■ **Problem to solve**:
From start to end, print the entire listing below exactly.

■ **Given information**:

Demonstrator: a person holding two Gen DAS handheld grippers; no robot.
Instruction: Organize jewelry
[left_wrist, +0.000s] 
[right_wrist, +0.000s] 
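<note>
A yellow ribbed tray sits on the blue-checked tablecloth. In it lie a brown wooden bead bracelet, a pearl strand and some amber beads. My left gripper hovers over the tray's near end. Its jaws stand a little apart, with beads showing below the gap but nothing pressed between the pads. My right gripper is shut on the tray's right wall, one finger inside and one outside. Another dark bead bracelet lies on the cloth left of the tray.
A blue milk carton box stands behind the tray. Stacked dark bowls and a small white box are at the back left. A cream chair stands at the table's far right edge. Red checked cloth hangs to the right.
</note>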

■ **Expected answer**:
Demonstrator: a person holding two Gen DAS handheld grippers; no robot.
Instruction: Organize jewelry
[left_wrist, +0.000s] 
[right_wrist, +0.000s] 
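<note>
A yellow ribbed tray sits on the blue-checked tablecloth. In it lie a brown wooden bead bracelet, a pearl strand and some amber beads. My left gripper hovers over the tray's near end. Its jaws stand a little apart, with beads showing below the gap but nothing pressed between the pads. My right gripper is shut on the tray's right wall, one finger inside and one outside. Another dark bead bracelet lies on the cloth left of the tray.
A blue milk carton box stands behind the tray. Stacked dark bowls and a small white box are at the back left. A cream chair stands at the table's far right edge. Red checked cloth hangs to the right.
</note>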

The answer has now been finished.